Het verloop van de procedure blijkt uit:
- de dagvaarding van 20 november 2024;
- de conclusie van antwoord van 18 december 2024;
- de conclusie van repliek van 22 januari 2025;
- de conclusie van dupliek van 12 maart 2025.
1.2.
Ten slotte is bepaald dat vandaag het vonnis wordt gewezen.

2.De kern van de zaak

2.1.
[gedaagde] heeft op 29 mei 2024 voor € 500,00 spullen verkocht aan [eiseres] . Dit gebeurde aan de deur bij de woning van [eiseres] . [eiseres] heeft de koop ontbonden met een beroep haar recht tot ongedaanmaking van de (ver)koop binnen de (verlengde) bedenktermijn. [gedaagde] vindt het onredelijk dat [eiseres] het volledige aankoopbedrag terugvraagt, hoewel zij volgens hem maar een deel van de spullen wilde terugsturen.
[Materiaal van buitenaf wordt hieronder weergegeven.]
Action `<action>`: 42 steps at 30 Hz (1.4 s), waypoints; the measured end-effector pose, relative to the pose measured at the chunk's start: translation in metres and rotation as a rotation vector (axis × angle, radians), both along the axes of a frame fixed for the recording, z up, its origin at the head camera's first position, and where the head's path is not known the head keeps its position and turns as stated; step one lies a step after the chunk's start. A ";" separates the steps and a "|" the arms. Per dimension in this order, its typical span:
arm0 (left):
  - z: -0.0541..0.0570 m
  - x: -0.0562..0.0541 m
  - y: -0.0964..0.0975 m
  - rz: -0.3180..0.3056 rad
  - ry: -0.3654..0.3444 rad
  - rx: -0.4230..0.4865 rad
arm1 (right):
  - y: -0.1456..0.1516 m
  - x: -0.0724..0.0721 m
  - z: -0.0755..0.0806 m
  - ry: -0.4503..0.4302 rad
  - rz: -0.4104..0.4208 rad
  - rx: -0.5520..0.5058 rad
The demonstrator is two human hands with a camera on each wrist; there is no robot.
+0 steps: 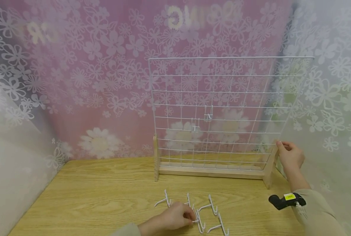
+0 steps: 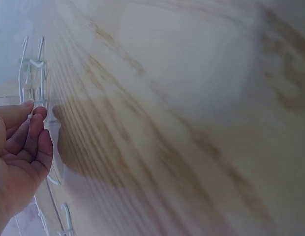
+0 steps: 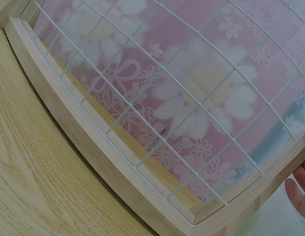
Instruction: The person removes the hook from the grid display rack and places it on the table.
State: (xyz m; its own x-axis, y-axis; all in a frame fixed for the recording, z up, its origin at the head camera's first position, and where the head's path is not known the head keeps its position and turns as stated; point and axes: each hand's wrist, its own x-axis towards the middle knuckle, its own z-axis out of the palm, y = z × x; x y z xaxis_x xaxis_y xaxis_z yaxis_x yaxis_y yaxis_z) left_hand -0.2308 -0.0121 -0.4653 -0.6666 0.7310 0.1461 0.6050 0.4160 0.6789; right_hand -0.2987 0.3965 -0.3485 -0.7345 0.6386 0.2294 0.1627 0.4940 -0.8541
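My left hand [image 1: 175, 217] is low over the wooden table, its thumb and fingertips pinching the prong of a white wire hook [image 1: 200, 223]. In the left wrist view the prong's small white tip [image 2: 30, 116] pokes out between thumb and finger. A white wire grid [image 1: 228, 92] stands upright in a pale wooden base [image 1: 210, 172]. At the grid's right side, my right hand [image 1: 292, 156] grips the top of the wooden post [image 1: 270, 170] between thumb and fingers. Only some fingers [image 3: 299, 189] of it show at the edge of the right wrist view.
Around the left hand lie several more white wire hooks [image 1: 213, 206]. Two hooks hang on the grid, one higher [image 1: 208, 117] and one lower to its left [image 1: 195, 128]. A floral, translucent curtain [image 1: 104, 82] closes off the back and sides of the table [image 1: 104, 186].
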 end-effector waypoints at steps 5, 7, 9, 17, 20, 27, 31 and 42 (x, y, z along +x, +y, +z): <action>-0.001 -0.003 -0.002 0.031 -0.004 -0.009 | 0.000 -0.001 0.001 0.007 0.000 -0.005; 0.000 -0.003 -0.003 0.042 -0.012 -0.011 | 0.000 -0.002 0.002 0.008 -0.003 -0.002; 0.000 -0.004 -0.003 0.052 -0.016 -0.013 | 0.000 -0.002 0.002 0.006 -0.001 0.000; -0.001 -0.001 -0.003 0.069 0.026 0.010 | 0.001 -0.002 0.001 0.007 0.004 0.003; -0.003 0.000 -0.002 0.069 0.044 0.023 | 0.001 -0.002 0.000 0.008 0.003 0.002; 0.002 0.002 -0.005 0.079 -0.017 0.047 | 0.000 0.000 0.000 -0.001 -0.001 0.010; 0.010 -0.001 -0.010 0.102 -0.103 0.069 | 0.000 0.000 -0.001 -0.003 -0.008 0.012; 0.035 -0.020 -0.027 0.125 -0.133 0.147 | 0.000 -0.001 0.000 -0.007 0.004 -0.003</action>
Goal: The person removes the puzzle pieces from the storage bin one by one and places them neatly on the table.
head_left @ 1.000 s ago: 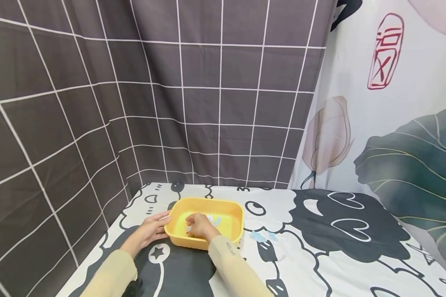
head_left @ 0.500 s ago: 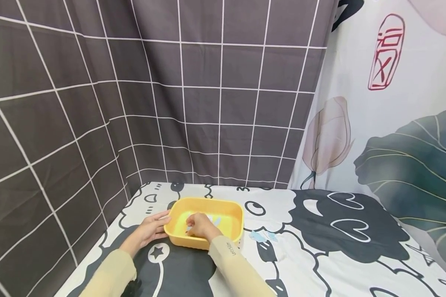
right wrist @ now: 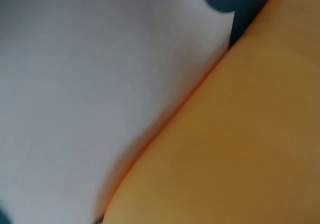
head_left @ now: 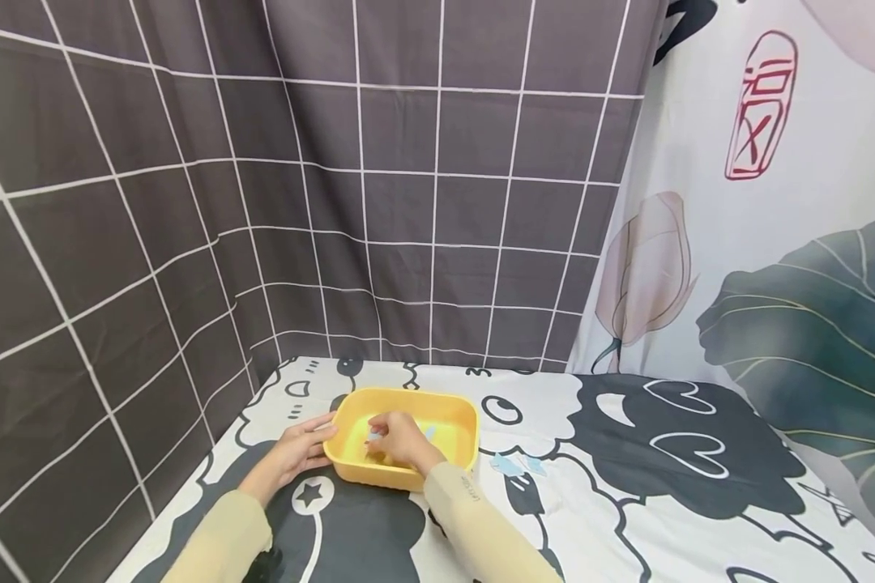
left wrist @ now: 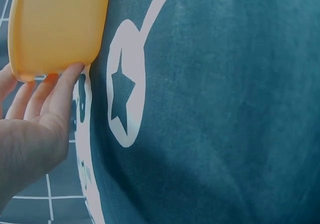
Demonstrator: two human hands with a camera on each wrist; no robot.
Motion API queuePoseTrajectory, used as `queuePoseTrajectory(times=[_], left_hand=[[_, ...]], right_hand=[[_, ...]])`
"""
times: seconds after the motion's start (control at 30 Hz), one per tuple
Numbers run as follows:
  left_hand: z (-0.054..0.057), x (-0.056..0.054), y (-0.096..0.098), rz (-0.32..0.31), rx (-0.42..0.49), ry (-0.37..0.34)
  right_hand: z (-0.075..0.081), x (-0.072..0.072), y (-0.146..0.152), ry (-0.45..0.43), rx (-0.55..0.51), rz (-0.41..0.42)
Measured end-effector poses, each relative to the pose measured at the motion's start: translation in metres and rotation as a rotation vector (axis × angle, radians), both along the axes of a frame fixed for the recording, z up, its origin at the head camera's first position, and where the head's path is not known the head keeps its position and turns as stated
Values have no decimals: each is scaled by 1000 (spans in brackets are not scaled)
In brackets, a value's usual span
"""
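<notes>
A yellow rectangular bin (head_left: 452,405) stands on the patterned cloth. My left hand (head_left: 292,455) touches its left end, with fairly straight fingers against the outer wall in the left wrist view. My right hand (head_left: 401,441) reaches over the near rim into the bin. Its thumb and fingers pinch a small, flat light blue piece (head_left: 374,436), partly covered by the fingers. Another light blue piece (head_left: 429,432) lies on the bin floor to the right of that hand. The right wrist view is filled mostly by the bin's outer wall (right wrist: 215,134).
Several pale blue flat scraps (head_left: 506,464) lie on the cloth (head_left: 591,518) just right of the bin. A dark grid-patterned curtain (head_left: 467,210) hangs behind and to the left. A white printed curtain (head_left: 707,202) hangs at the right.
My right hand has shifted slightly right and up within the bin, and a light blue piece now shows at its fingertips. The left hand and the bin keep their places.
</notes>
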State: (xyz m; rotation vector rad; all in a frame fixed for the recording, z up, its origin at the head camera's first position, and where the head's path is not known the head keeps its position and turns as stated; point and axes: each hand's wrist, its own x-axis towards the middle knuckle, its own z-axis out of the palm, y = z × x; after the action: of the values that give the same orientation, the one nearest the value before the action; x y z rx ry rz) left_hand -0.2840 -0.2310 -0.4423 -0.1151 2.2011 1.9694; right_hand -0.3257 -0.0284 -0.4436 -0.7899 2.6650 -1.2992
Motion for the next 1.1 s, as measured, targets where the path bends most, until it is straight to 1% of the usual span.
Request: queuePoseTrajectory(times=[0.13, 0.27, 0.33, 0.4, 0.47, 0.57, 0.6, 0.73, 0.9, 1.0, 1.1], left_hand=[[1, 0, 2, 15, -19, 0], [1, -2, 5, 23, -21, -17], [0, -2, 5, 34, -15, -23], [0, -2, 4, 27, -17, -20], [1, -1, 3, 31, -14, -19], [1, -1, 0, 23, -14, -18], [1, 0, -1, 21, -14, -19], [2, 1, -2, 19, -20, -22], [2, 3, -4, 30, -14, -15], [2, 2, -2, 30, -14, -13], [1, 2, 0, 34, -18, -17]], right_hand=[[4, 1, 14, 40, -14, 18], [10, 3, 38, 43, -70, 12], [16, 4, 49, 49, -101, 8], [23, 5, 61, 59, -122, -7], [30, 4, 72, 72, -120, -29], [39, 5, 88, 86, -100, -70], [41, 5, 93, 97, -90, -76], [46, 6, 116, 122, -84, -150], [45, 7, 144, 161, -123, -243], [41, 12, 168, 167, -136, -293], [36, 18, 191, 161, -117, -354]])
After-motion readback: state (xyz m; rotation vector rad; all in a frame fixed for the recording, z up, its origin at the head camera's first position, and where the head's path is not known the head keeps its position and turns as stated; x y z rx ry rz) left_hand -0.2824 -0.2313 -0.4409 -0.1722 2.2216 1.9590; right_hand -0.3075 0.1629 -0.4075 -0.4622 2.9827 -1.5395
De kantonrechter wijst de vordering van [eiseres] toe. Dit betekent dat [gedaagde] € 500,00 aan [eiseres] moet betalen en de spullen moet terugnemen.

3.De beoordeling

3.1.
In deze zaak staat vast dat [eiseres] consument is, [gedaagde] handelaar is en de koopovereenkomst buiten de verkoopruimte is gesloten. In artikel 6:230o lid 1 van het Burgerlijk Wetboek (‘BW’) is onder meer bepaald dat de consument ( [eiseres] ) een overeenkomst buiten de verkoopruimte zonder opgave van redenen kan ontbinden binnen veertien dagen na ontvangst van de gekochte spullen. [eiseres] heeft bij aangetekende brief van 4 juni 2024 een beroep gedaan op dit recht om de overeenkomst te ontbinden. Deze brief heeft [gedaagde] niet bereikt, omdat deze niet is afgehaald door hem. Dit is een omstandigheid die op grond van de wet voor rekening van [gedaagde] komt. [1] Daarmee heeft [eiseres] tijdig een beroep gedaan op de herroepingsmogelijkheid. Dit betekent dat [gedaagde] [eiseres] moet terugbetalen.
Verlengde ontbindingstermijn
3.2.
De kantonrechter overweegt ten overvloede dat [gedaagde] voorafgaand aan de overeenkomst de voorwaarden, de termijn en de modaliteiten voor de uitoefening van het herroepingsrecht, en ook het modelformulier voor ontbinding (opgenomen in bijlage I, deel B, van de Europese Richtlijn Consumentenrechten (Richtlijn 2011/83/EU)), aan [eiseres] moest verstrekken. [2] Bij zijn reactie op de dagvaarding (conclusie van antwoord) heeft [gedaagde] een ‘retourneerformulier’ gevoegd, maar dat [eiseres] dit formulier van [gedaagde] heeft gekregen is niet gesteld en blijkt ook nergens uit. Na de stelling van [eiseres] dat zij geen gegevens van [gedaagde] of informatie over het herroepingsrecht had gekregen, lag het op de weg van [gedaagde] om deze stelling te weerleggen. Dit heeft hij niet (voldoende) gedaan. Op het retourneerformulier staat dat de koper contact moet opnemen als hij de koop wil ontbinden. Daarna zal de koper pas worden voorzien van alle benodigde informatie om de spullen te retourneren. Hiermee heeft [gedaagde] niet voldaan aan de informatieplicht ten aanzien van de mogelijkheid tot ontbinding en hij heeft ook geen modelformulier voor ontbinding verstrekt. Als [eiseres] de spullen nog niet heeft teruggestuurd naar [gedaagde] , dan zou dat onder deze omstandigheden ook niet aan haar te wijten zijn.
3.3.
Het gevolg hiervan is dat de ontbindingstermijn wordt verlengd met de tijd die is verstreken tot het moment waarop alle ontbrekende gegevens alsnog op de voorgeschreven wijze aan de consument zijn verstrekt, tot maximaal twaalf maanden. [3] Aangezien niet is gesteld of gebleken dat [eiseres] vóór het indienen van de conclusie van antwoord deze gegevens heeft ontvangen, heeft [eiseres] ook met het uitbrengen van de dagvaarding op 5 november 2024 binnen deze verlengde termijn een geslaagd beroep op ontbinding gedaan.
[gedaagde] moet € 500,- terugbetalen aan [eiseres]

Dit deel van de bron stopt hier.